Can ZFS be configured to throttle host VM deletion disk IO?

trey.b

New Member
Jan 22, 2024
19
21
3
I have been managing a PVE cluster at my company for about 5 years, and I have adapted settings and hardware configs as I have learned best practices with PVE, but one major issue complicates our ability to maintain operations: Disk IO Delay on large VM disk deletion within ZFS.

We host production Windows and Linux VMs to build and validate software within R&D with software dating back to the 1980s, creating a massive amount of build requirements and artifacts possible for a generic build VM. Our VMs are configured to 3TB virtio disks, and we may have a few million files/folders accumulated over time, because when you have over 1000 VMs, the fastest network fetch is the one that does not have to happen so a 2 minute compile doesn't spend hours copying things from the network.

Whenever we need to recreate VMs, especially if we're pushing out a new image annually, I see ZFS shortly after deleting the old VM consume an enormous amount of disk IO. Even in our latest servers, I'll see 20% IO delay, which in my experience is the tip of the iceberg with actual IO delay.

When we recreate VMs, we run commands like 'pvesm alloc' and 'qm set' and when disks are busy and don't respond immediately, it will error out about the disks not responding.

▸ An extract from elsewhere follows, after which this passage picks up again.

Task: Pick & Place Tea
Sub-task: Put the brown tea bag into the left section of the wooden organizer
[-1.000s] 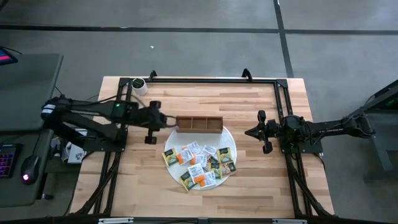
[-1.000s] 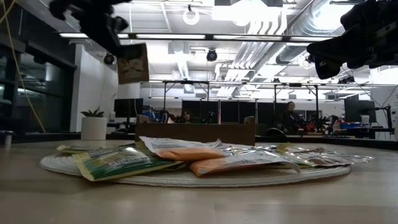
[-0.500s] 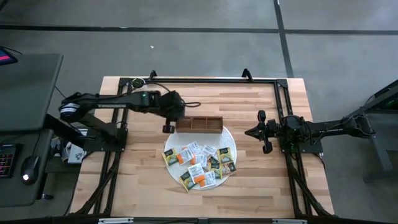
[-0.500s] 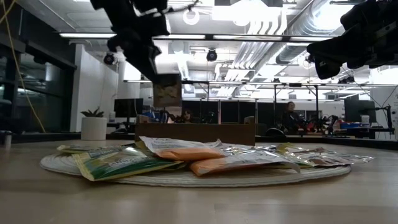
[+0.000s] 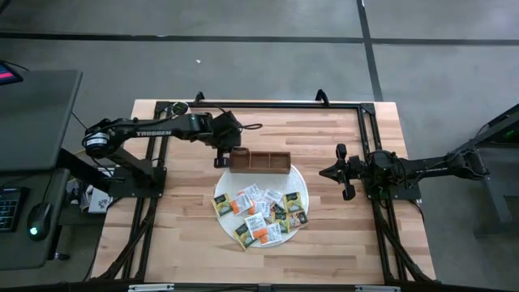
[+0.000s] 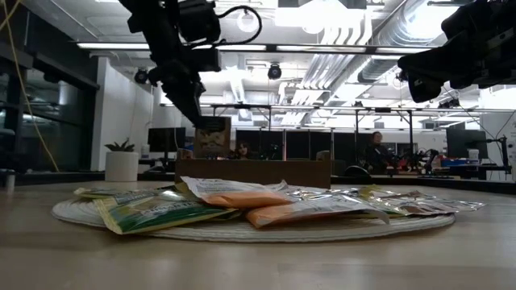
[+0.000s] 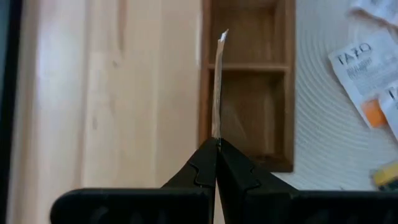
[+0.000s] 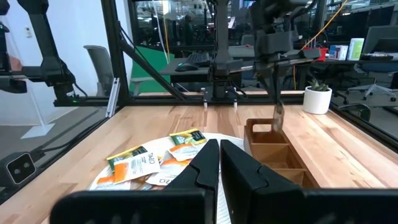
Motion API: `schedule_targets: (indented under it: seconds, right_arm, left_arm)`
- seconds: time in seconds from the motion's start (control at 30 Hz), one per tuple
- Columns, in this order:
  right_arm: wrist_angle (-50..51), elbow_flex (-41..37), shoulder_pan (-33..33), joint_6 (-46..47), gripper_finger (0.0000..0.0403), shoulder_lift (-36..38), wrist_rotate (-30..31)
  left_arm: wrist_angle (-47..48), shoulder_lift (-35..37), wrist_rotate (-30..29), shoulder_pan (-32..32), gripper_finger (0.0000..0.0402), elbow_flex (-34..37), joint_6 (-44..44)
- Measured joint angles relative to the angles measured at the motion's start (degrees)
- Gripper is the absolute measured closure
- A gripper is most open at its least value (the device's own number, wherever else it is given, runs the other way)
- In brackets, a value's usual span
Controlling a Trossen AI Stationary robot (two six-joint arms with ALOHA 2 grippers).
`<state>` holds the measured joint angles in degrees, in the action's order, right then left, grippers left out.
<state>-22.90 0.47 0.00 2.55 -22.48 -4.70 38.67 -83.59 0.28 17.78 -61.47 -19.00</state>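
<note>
High view is showing the left gripper (image 5: 228, 152) reaching in from nine o'clock and hanging over the end compartment of the wooden tray (image 5: 259, 162) nearest that arm, with the tray sitting at the twelve o'clock edge of the round white mat (image 5: 298, 180). Left wrist view is showing the jaws pinching shut on one tea packet (image 7: 217, 87), which is hanging edge-on and upright, its free end pointing down into that end compartment; whether its lower edge is already touching the tray floor I cannot tell. The rest of the tea (image 5: 259, 212) is lying in a loose heap on the mat, toward six o'clock from the tray. The right gripper (image 5: 325, 172) is waiting at three o'clock, well apart from the mat, its fingers closed on nothing.

By my reading, the placing step is under way: one packet is being carried over its slot. The next move is calling for a short descent, keeping the packet vertical and clear of the divider and the tray wall, then a release so it drops inside rather than catching on the rim.
</note>
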Motion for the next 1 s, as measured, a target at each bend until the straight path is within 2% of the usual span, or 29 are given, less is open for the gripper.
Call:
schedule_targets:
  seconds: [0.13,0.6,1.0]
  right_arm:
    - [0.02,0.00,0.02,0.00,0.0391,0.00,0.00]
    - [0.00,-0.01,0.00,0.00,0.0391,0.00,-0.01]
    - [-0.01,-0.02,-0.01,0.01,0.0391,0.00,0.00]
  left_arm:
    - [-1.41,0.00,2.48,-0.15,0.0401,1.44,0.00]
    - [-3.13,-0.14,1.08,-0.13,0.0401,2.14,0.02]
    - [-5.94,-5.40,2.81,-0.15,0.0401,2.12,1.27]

Our latest servers are ones like Dell R7625 containing:
  • 2x AMD Zen 4 9374F x2 (64C) @ ~4.1 GHz
  • 1280 GB RAM
  • ZFS RAID10 with 16x8TB drives (Samsung PM1743 or similar Kioxia Gen 5 NVMe SSDs, x4 trained)
These are some of the best enterprise Gen 5 NVMe SSDs on the market.

Ideally, I would like a way to tell ZFS to cap these sorts of operations to 30% and complete it over time or somehow as a lower priority. Is there any way to tune ZFS for this?
 
Maybe the delete causes a lot of trims (which slow down the drives)? Is autotrim enabled on the pool? Maybe try disabling it and trimming the pool on your own schedule.
I think autotrim is not enabled by default. Do you trim you drives regularly? Otherwise, deleting and creating large volumes might take longer if there are no free flash blocks.
Does the pool have at least 20% free? Otherwise large operations might take longer.
In the end you might indeed need a ZFS expert to have a look (as I don't recognize such behavior since I switched to enterprise drives, but I am also an amateur and home user).
 
Thanks for the ideas.

I did look at the ZFS options, and there were some like zfs_free_max_blocks that might be related, but considering it probably has to be tweaked per server config and may be detrimental to other operations, it is probably best not to tinker.

It does sound like autotrim is what this operation is, and I don't see a way to tune it. We do have it enabled, and while we could disable it and schedule it explicitly, we're already using every minute of the day and week. We schedule maintenance pipelines daily in the middle of the night when globally there's less activity to prune artifacts not referenced in a month, that way we don't run out of disk space during production builds and spend 2 hours cleaning up and resyncing.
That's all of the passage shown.